▶ **Supplied data**:
----
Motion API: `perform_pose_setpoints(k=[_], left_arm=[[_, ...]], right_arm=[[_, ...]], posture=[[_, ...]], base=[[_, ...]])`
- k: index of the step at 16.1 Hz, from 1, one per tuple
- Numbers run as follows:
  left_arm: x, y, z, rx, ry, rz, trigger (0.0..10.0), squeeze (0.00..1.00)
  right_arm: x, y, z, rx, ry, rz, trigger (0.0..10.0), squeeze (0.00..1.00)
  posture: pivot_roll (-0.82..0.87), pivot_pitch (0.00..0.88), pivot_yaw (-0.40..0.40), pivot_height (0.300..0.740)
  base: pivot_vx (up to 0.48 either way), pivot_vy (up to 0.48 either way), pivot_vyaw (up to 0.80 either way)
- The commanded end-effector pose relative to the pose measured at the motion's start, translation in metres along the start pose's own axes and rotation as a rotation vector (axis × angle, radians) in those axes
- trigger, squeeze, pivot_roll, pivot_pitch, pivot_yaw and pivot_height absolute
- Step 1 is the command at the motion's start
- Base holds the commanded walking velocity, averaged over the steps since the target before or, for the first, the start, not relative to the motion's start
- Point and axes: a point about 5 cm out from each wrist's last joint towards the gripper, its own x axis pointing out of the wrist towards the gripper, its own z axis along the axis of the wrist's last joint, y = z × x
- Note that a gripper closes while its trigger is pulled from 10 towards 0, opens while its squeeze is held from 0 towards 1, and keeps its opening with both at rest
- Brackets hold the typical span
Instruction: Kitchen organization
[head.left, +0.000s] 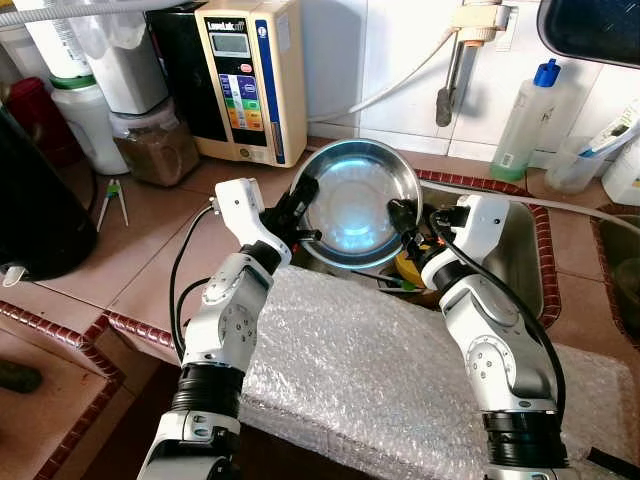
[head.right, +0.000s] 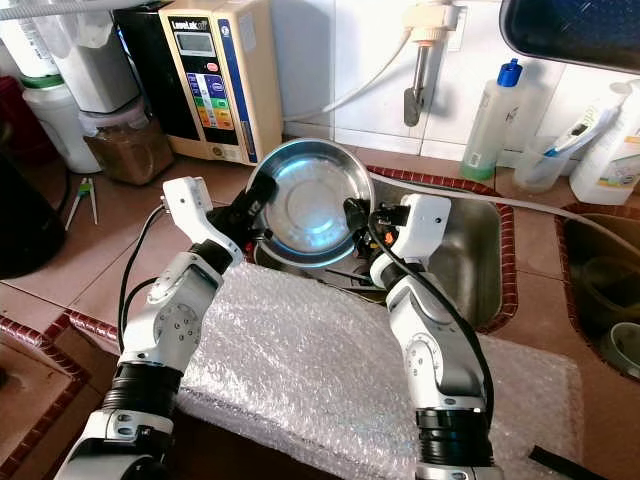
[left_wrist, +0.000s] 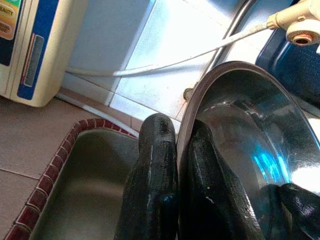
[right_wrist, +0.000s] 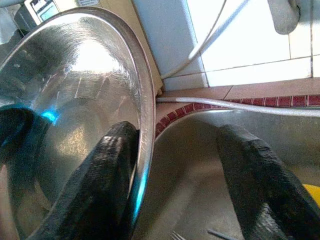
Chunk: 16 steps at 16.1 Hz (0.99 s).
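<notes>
We see a steel bowl (head.left: 355, 203) held tilted on edge above the sink (head.left: 515, 262), its hollow facing us with a blue glow on the metal. Our left gripper (head.left: 297, 212) is pinching the bowl's left rim: in the left wrist view one black finger (left_wrist: 152, 185) lies outside the rim and the other inside, pressed tight on the metal. Our right gripper (head.left: 408, 222) is at the bowl's right rim, spread wide; in the right wrist view one finger (right_wrist: 107, 175) lies inside the bowl against the rim, while the other (right_wrist: 252, 175) stands well apart over the sink basin. Under the bowl, in the sink, something yellow (head.left: 408, 268) and some utensils show, too hidden to tell. A sheet of bubble wrap (head.left: 350, 365) covers the counter edge nearest us. Behind the bowl a cream water machine (head.left: 250, 75) stands against the tiled wall, and a bottle with a blue cap (head.left: 527, 115) stands right of the tap (head.left: 452, 70)
</notes>
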Motion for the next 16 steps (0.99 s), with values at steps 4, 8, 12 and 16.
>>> perform_pose_setpoints(k=[4,8,12,16], left_arm=[[0.0,0.001,0.016,0.043,-0.071,0.004,0.0,0.0],[0.0,0.002,0.017,0.059,-0.074,0.009,0.0,0.0],[-0.001,0.003,0.018,0.081,-0.073,0.01,0.0,0.0],[0.0,0.005,0.02,0.098,-0.076,0.017,0.0,0.0]], right_arm=[[-0.003,-0.002,-0.013,-0.002,0.112,-0.005,0.0,0.0],[-0.009,0.007,-0.028,-0.009,0.231,0.096,0.0,0.0],[-0.01,0.004,-0.031,-0.019,0.257,0.084,0.0,0.0],[-0.009,-0.006,-0.03,-0.02,0.248,0.016,0.0,0.0]], posture=[[-0.15,0.0,0.083,0.74],[-0.15,0.0,0.082,0.74],[-0.15,0.0,0.084,0.74],[-0.15,0.0,0.086,0.74]], base=[[0.0,0.0,0.0],[0.0,0.0,0.0],[0.0,0.0,0.0],[0.0,0.0,0.0]])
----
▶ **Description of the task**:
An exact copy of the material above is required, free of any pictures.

▶ **Solved problem**:
Motion API: `perform_pose_setpoints(k=[_], left_arm=[[_, ...]], right_arm=[[_, ...]], posture=[[_, ...]], base=[[_, ...]])`
- k: index of the step at 16.1 Hz, from 1, one per tuple
- Numbers run as follows:
  left_arm: x, y, z, rx, ry, rz, trigger (0.0..10.0), squeeze (0.00..1.00)
  right_arm: x, y, z, rx, ry, rz, trigger (0.0..10.0), squeeze (0.00..1.00)
  posture: pivot_roll (-0.82..0.87), pivot_pitch (0.00..0.88), pivot_yaw (-0.40..0.40), pivot_height (0.300..0.740)
  base: pivot_vx (up to 0.48 either way), pivot_vy (up to 0.48 either way), pivot_vyaw (up to 0.80 either way)
- The commanded end-effector pose relative to the pose measured at the motion's start, translation in metres along the start pose's own axes and rotation as a rotation vector (axis × angle, radians) in those axes
- trigger, squeeze, pivot_roll, pivot_pitch, pivot_yaw and pivot_height absolute
- Step 1 is the command at the motion's start
- Base holds the commanded walking velocity, averaged over the steps since the target before or, for the first, the start, not relative to the motion's start
- Point and axes: a point about 5 cm out from each wrist's last joint towards the gripper, its own x axis pointing out of the wrist towards the gripper, its own z axis along the axis of the wrist's last joint, y = z × x
- Note that a gripper closes while its trigger is pulled from 10 towards 0, opens while its squeeze is held from 0 towards 1, and keeps its opening with both at rest
- Brackets hold the typical span
Instruction: Kitchen organization
[head.left, +0.000s] 
[head.right, +0.000s] 
[left_wrist, +0.000s] 
[right_wrist, +0.000s] 
Chunk: 16 steps at 16.1 Hz (0.99 s).
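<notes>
We see a steel bowl (head.left: 355, 203) held tilted on edge above the sink (head.left: 515, 262), its hollow facing us with a blue glow on the metal. Our left gripper (head.left: 297, 212) is pinching the bowl's left rim: in the left wrist view one black finger (left_wrist: 152, 185) lies outside the rim and the other inside, pressed tight on the metal. Our right gripper (head.left: 408, 222) is at the bowl's right rim, spread wide; in the right wrist view one finger (right_wrist: 107, 175) lies inside the bowl against the rim, while the other (right_wrist: 252, 175) stands well apart over the sink basin. Under the bowl, in the sink, something yellow (head.left: 408, 268) and some utensils show, too hidden to tell. A sheet of bubble wrap (head.left: 350, 365) covers the counter edge nearest us. Behind the bowl a cream water machine (head.left: 250, 75) stands against the tiled wall, and a bottle with a blue cap (head.left: 527, 115) stands right of the tap (head.left: 452, 70)
</notes>
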Motion for the next 16 steps (0.99 s), with values at steps 4, 8, 12 and 16.
>>> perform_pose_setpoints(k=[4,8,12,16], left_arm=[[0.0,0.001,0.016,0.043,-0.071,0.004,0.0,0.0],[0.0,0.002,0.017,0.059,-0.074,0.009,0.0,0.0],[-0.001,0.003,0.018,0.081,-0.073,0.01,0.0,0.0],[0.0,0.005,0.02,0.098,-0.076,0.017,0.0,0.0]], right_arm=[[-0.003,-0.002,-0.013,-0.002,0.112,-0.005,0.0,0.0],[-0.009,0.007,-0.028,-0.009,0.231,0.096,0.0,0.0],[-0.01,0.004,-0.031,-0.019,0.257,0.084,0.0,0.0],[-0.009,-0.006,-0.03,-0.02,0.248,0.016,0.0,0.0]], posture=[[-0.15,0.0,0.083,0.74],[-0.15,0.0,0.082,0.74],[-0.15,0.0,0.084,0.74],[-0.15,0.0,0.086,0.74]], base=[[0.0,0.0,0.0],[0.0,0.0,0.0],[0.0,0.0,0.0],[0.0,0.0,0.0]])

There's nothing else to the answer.